We are republishing G. N. Nithya’s letter from Midnight Sun, a brand new socialist publication launched by some of Spectre’s closest comrades. Like ours, their politics are resolutely Marxist, abolitionist, anti-colonial, anti-racist, pro-queer, pro-Black, pro-Indigenous, and militantly feminist. Spectre congratulates Midnight Sun’s editorial team on a brilliant launch, and we look forward to reading more quality writing like this letter in their pages.

As I write this letter, friends in Palestine are seeing their brothers and sisters, children and mothers and fathers torn apart under the intensity of bombs gifted to the Gazans by Israel’s F-16s. Over these last days, they have witnessed the lynching and the spilling of blood in the streets of ‘48 Palestine, the territory that is now called Israel, and which Palestinians refer to also as الداخل,  meaning “the interior” or “the inside.” They have heard the terror of those brutalized by the Israeli army inside their own homes, tear-gassed out of the holy spaces of Al-Aqsa Mosque, dispossessed of their houses in Jerusalem, murdered in the checkpoints of the West Bank. Enduring the horrors of the ever-continuous Nakba.

And yet, just days ago on Eid al-Fitr, the fast-breaking that marks the end of the holy month of Ramadan, loved ones posted messages on Facebook welcoming the new year. One friend wrote: “The memory of the Nakba Day will be the beginning of victory and liberation … Be patient a little bit in order to laugh a lot. Happy New Year.” Another wrote: “Happy New Year…the forearms of resistance, pride, and dignity are strong.” And yet another: “This Eid brought us back to life…long live the resistance.”

During this week of Eid, I want to honour my friends in Palestine for what they taught and continue to teach, to me and to others.
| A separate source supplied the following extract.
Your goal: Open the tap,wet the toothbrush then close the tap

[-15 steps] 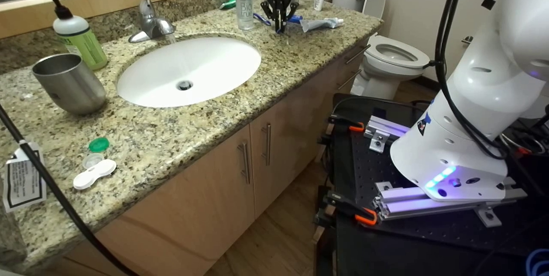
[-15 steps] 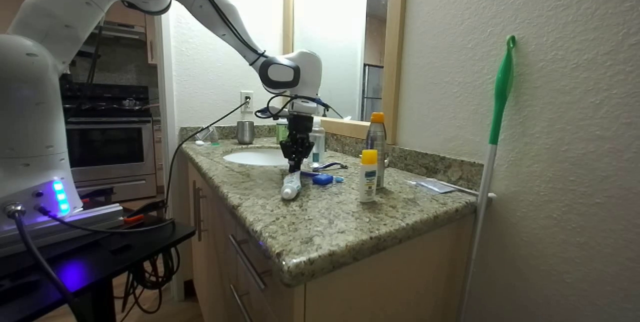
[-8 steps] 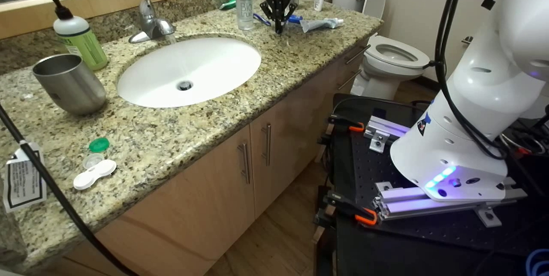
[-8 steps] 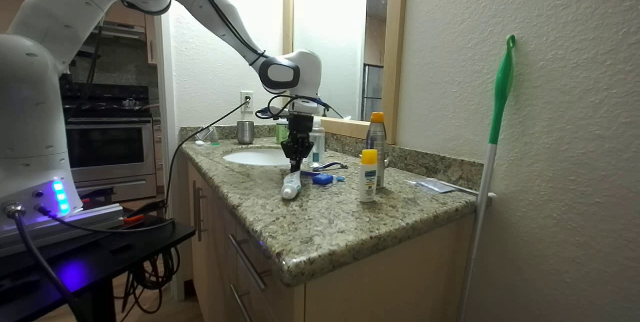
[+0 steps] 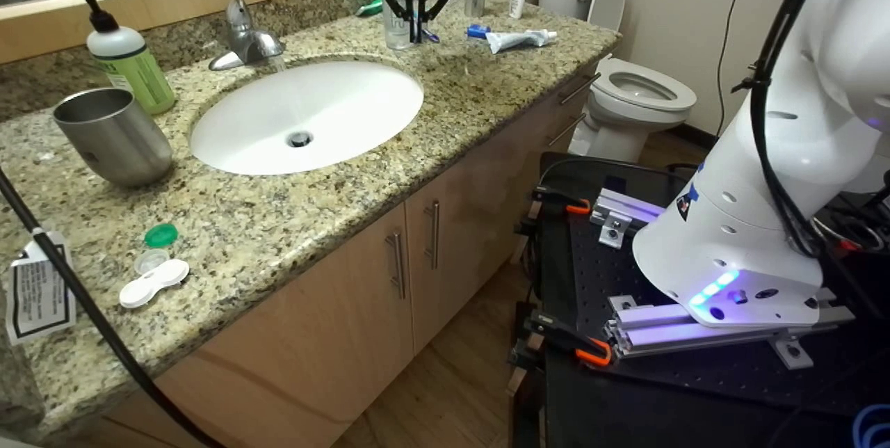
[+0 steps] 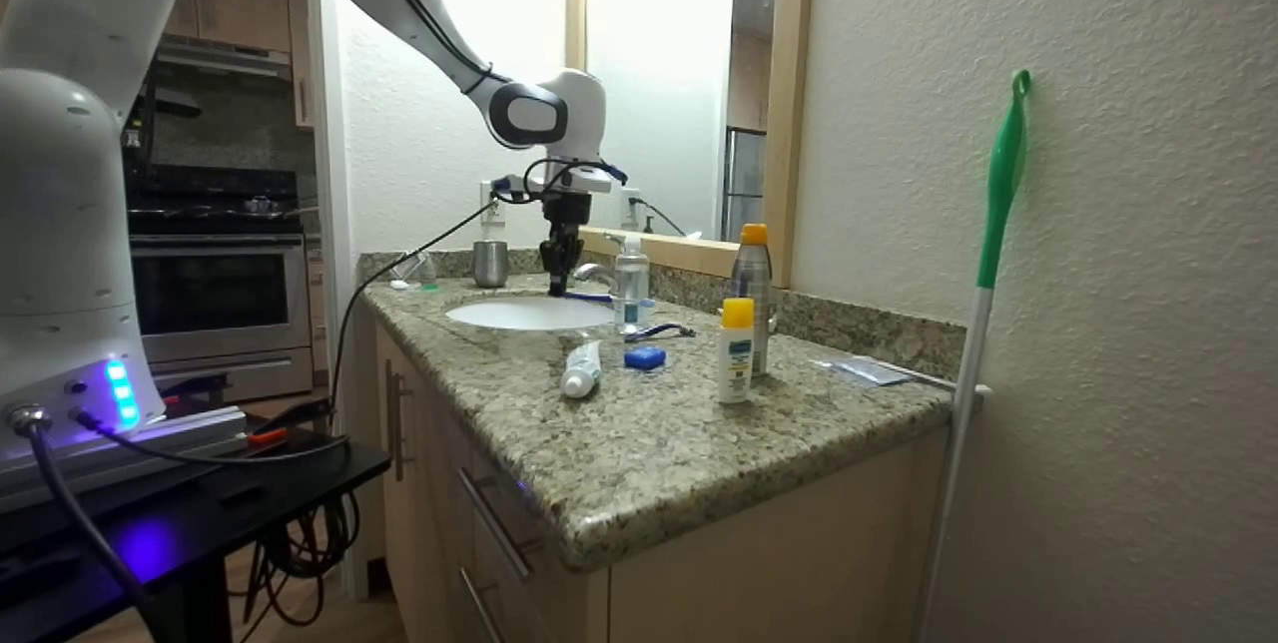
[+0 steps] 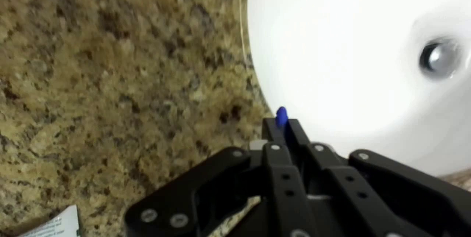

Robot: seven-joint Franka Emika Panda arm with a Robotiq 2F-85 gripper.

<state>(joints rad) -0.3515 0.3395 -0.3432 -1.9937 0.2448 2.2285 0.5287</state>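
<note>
Three upright containers stand toward the end edge by the toilet (image 5: 619, 135) on this speckled granite counter (image 5: 264, 218): one clear plastic bottle (image 6: 631, 284) close to the back edge, one metallic can (image 6: 751, 276) with an orange cap, one white bottle (image 6: 736, 353) with a yellow cap. One crinkly tube (image 6: 581, 368) lies nearer the front edge, one blocky blue box (image 6: 644, 357) just beside it. Down at the opposite end: one round brushed-steel cup (image 5: 115, 135) plus one green pump bottle (image 5: 132, 62). One tap (image 5: 247, 34), smooth chrome with a curvy lever, stands by the back edge, a thin stream of water (image 5: 279, 64) dropping from its spout into the oval white basin (image 5: 306, 114). White arm (image 6: 439, 9) arches over the front edge, wrist dropped so the claw (image 6: 555, 294) points pretty much straight down near the basin's rim. It's clamped on the toothbrush (image 6: 587, 298), a skinny blue stick jutting sideways toward the back edge, partly behind the clear bottle; in the wrist view a blue tip peeks out between the fingertips (image 7: 270, 130).
</note>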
In “Letter from Gaza” by the Palestinian revolutionary and novelist Ghassan Kanafani, a young man writes to his friend Mustafa to explain his broken promise that they would start their lives anew in the United States, and his decision instead to stay behind in Gaza. In “this Gaza [that is] like the introverted lining of a rusted snail-shell thrown up by the waves on the sticky, sandy shore by the slaughter-house. This Gaza [that] was more cramped than the mind of a sleeper in the throes of a fearful nightmare…” In the amputation of his 13-year-old niece’s leg – Israel’s sadistic gifts from the skies are indiscriminating – he comes to discover that the “long, long road to Safad,” a city in the occupied upper Galilee, starts from his home in Gaza. He concludes the letter to his friend: “I won’t come to you. But you, return to us! Come back, to learn from Nadia’s leg, amputated from the top of the thigh, what life is and what existence is worth.”

Has that future of return arrived? Are we inhabiting that moment of a dream that seemed impossible? It is difficult to even write these words, given the harrowing images coming from Gaza: of entire families wiped out by Israel’s continuous bombardment over these last days. Yet, as bombs crack open the earth in Gaza, we are feeling the rumble across the world.

In the air, there appears the possibility of an awakening of political consciousness, the moral force of resistance from all corners of the world screaming for an end to this brutality. The echoes of Yawm al-Ard, Land Day 1976, reverberate in our consciousness, as Palestinians unite in struggle across historic Palestine. The “inside has risen up,” (الداخل ينتفض) reads a caption on Facebook, under a picture montage of the current uprisings in al-Lydd, Akka, Haifa, Umm al-Fahm, Kalanswa, and other cities and villages in ‘48 Palestine. Major cities of the West Bank are aflame, from Nablus and Ramallah to Jenin. And so, of course, is Jerusalem, where the evictions in the Sheikh Jarrah neighborhood and the desecration of the Al-Aqsa Mosque crossed the “red line” that instigated widespread resistance.

Despite the wishful fancies of Zionist leaders that the old would die and the young would not remember, the youth did not forget!

Protestors from Jordan and Lebanon marched their way to the borders of Palestine, attempting to set foot on its soil. “Unbelievable moment in history today!” read a post in the Facebook group called Palestine Forum. The significance of this week’s solidarity demonstrations in Karameh, Jordan, are not lost on us, as the Battle of Karameh in 1968 was a turning point in the emergence of a Palestinian national movement for self-determination.  There is talk about the beginnings of a third intifada in Palestine, and about the possibility of an end to the genocidal settler-colonial project of Zionism in this generation. I’m writing this on May 15, Nakba Day. Despite the wishful fancies of Zionist leaders that the old would die and the young would not remember, the youth did not forget! In her recent essay in the French radical left journal Contretemps, Salwa Ibrahim eloquently reminds us that the youth did not forget because the Zionist project never lets us forget. She writes, “It is no coincidence that it all started with Sheikh Jarrah. Sheikh Jarrah is a shrunken mirror of the long Palestinian Nakba. Sheikh Jarrah is the other Lifta, the other Deir Yassin, the other Haifa, the distant echo of towns and villages colonized and de-arabized since 1948.”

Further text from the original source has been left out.